### What you are asked to do
Every line of the listing below is to be repeated exactly; the pictures stay out.

### Given material
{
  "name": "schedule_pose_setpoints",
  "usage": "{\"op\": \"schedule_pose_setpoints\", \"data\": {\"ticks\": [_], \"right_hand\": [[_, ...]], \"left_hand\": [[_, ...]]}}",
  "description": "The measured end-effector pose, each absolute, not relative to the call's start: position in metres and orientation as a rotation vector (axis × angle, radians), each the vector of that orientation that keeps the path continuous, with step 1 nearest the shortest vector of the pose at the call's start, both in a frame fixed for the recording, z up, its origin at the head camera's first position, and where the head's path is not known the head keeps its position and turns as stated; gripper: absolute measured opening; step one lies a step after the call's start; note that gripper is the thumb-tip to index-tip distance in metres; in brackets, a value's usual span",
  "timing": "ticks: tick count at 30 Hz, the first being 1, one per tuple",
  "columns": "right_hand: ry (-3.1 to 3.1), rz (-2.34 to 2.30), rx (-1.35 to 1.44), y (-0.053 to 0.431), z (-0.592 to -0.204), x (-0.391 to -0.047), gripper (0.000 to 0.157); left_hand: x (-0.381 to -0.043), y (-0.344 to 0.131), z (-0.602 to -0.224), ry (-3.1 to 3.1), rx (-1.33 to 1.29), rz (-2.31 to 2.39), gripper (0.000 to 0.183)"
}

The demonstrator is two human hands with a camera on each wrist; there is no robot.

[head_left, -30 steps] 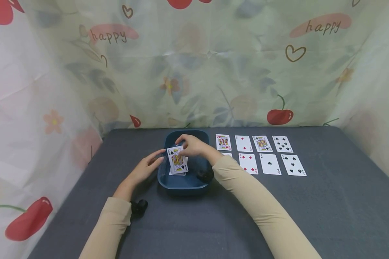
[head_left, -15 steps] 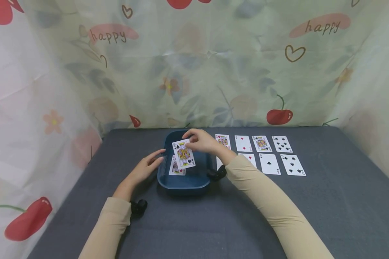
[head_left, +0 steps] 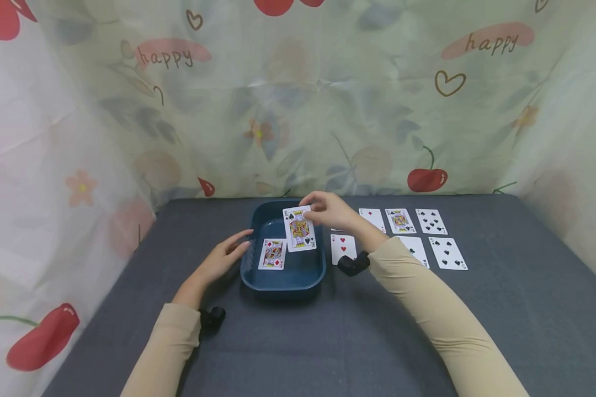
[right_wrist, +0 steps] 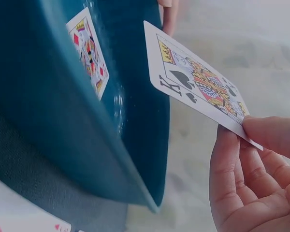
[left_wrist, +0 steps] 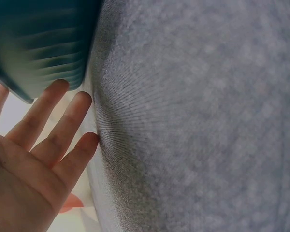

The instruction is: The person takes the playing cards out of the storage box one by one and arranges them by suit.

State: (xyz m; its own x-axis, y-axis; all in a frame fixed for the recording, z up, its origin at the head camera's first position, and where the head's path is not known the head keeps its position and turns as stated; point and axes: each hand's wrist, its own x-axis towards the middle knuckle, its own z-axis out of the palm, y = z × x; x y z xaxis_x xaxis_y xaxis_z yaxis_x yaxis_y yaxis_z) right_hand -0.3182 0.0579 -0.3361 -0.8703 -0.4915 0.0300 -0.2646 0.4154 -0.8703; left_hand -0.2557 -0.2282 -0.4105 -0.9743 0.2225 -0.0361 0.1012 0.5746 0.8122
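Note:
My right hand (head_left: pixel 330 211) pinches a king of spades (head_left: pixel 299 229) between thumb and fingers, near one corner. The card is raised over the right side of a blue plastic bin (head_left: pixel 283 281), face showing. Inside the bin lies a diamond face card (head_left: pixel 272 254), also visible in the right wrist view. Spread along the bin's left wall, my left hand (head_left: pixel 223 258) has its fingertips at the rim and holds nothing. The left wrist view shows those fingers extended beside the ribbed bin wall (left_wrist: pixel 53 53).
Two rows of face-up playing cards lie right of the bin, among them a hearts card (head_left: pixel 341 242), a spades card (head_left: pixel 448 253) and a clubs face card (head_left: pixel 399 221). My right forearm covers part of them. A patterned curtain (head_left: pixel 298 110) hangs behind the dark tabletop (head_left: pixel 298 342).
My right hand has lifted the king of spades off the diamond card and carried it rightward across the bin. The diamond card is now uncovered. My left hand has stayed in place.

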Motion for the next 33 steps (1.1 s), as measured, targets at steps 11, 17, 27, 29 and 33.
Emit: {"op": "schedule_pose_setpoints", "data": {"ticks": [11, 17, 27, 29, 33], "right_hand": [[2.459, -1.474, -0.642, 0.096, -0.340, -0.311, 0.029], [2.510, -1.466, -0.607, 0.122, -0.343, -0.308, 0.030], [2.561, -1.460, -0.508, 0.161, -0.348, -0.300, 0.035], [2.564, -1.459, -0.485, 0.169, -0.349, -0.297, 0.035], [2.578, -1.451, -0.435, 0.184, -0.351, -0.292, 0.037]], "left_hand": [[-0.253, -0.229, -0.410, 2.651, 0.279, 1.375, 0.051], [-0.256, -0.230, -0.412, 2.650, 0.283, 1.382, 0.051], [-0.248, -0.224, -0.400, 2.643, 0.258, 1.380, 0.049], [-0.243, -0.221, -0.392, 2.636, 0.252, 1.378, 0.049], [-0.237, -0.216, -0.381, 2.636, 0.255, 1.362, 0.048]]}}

### Result
{
  "name": "schedule_pose_setpoints",
  "usage": "{\"op\": \"schedule_pose_setpoints\", \"data\": {\"ticks\": [_], \"right_hand\": [[_, ...]], \"left_hand\": [[_, ...]]}}",
  "description": "The measured end-effector pose, each absolute, not relative to the call's start: position in metres and orientation as a rotation vector (axis × angle, radians), each the vector of that orientation that keeps the path continuous, with step 1 nearest the shortest vector of the pose at the call's start, both in a frame fixed for the recording, z up, its origin at the head camera's first position, and where the head's path is not known the head keeps its position and turns as stated; gripper: absolute measured opening; step one lies a step after the call's start; note that gripper is the thumb-tip to index-tip distance in metres; in brackets, a value's usual span",
  "timing": "ticks: tick count at 30 Hz, the first being 1, one per tuple",
  "columns": "right_hand: ry (-3.1 to 3.1), rz (-2.34 to 2.30), rx (-1.35 to 1.44), y (-0.053 to 0.431), z (-0.592 to -0.204), x (-0.391 to -0.047), gripper (0.000 to 0.157); left_hand: x (-0.381 to -0.043), y (-0.344 to 0.131), z (-0.602 to -0.224), ry (-3.1 to 3.1), rx (-1.33 to 1.29), rz (-2.31 to 2.39), gripper (0.000 to 0.183)"
}

The demonstrator is two human hands with a camera on each wrist; there is no robot.

[head_left, -30 steps] 
[head_left, -15 steps] 
[head_left, +0 steps] 
[right_wrist, +0 steps] 
[left_wrist, +0 steps] 

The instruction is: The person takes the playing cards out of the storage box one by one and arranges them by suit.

State: (xyz m; its own x-axis, y-axis; all in a frame fixed for the recording, z up, its origin at the head camera's first position, and where the head's path is not known the head keeps its position and turns as stated; point and axes: each hand's wrist, its own x-axis towards the middle knuckle, its own z-axis out of the palm, y = z × x; x y z xaxis_x xaxis_y xaxis_z yaxis_x yaxis_y yaxis_z) right_hand -0.3182 0.0579 -0.3361 -0.8703 -0.4915 0.0300 -0.2646 0.4154 -0.8703; left_hand -0.2557 -0.2282 -0.4105 -0.9743 0.2225 -0.0361 0.1012 0.5746 0.8122
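Note:
My right hand (head_left: pixel 330 211) pinches a king of spades (head_left: pixel 299 229) between thumb and fingers, near one corner. The card is raised over the right side of a blue plastic bin (head_left: pixel 283 281), face showing. Inside the bin lies a diamond face card (head_left: pixel 272 254), also visible in the right wrist view. Spread along the bin's left wall, my left hand (head_left: pixel 223 258) has its fingertips at the rim and holds nothing. The left wrist view shows those fingers extended beside the ribbed bin wall (left_wrist: pixel 53 53).
Two rows of face-up playing cards lie right of the bin, among them a hearts card (head_left: pixel 341 242), a spades card (head_left: pixel 448 253) and a clubs face card (head_left: pixel 399 221). My right forearm covers part of them. A patterned curtain (head_left: pixel 298 110) hangs behind the dark tabletop (head_left: pixel 298 342).
My right hand has lifted the king of spades off the diamond card and carried it rightward across the bin. The diamond card is now uncovered. My left hand has stayed in place.
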
Motion for the next 33 steps (1.1 s), as measured, targets at steps 11, 17, 27, 29 and 33.
Emit: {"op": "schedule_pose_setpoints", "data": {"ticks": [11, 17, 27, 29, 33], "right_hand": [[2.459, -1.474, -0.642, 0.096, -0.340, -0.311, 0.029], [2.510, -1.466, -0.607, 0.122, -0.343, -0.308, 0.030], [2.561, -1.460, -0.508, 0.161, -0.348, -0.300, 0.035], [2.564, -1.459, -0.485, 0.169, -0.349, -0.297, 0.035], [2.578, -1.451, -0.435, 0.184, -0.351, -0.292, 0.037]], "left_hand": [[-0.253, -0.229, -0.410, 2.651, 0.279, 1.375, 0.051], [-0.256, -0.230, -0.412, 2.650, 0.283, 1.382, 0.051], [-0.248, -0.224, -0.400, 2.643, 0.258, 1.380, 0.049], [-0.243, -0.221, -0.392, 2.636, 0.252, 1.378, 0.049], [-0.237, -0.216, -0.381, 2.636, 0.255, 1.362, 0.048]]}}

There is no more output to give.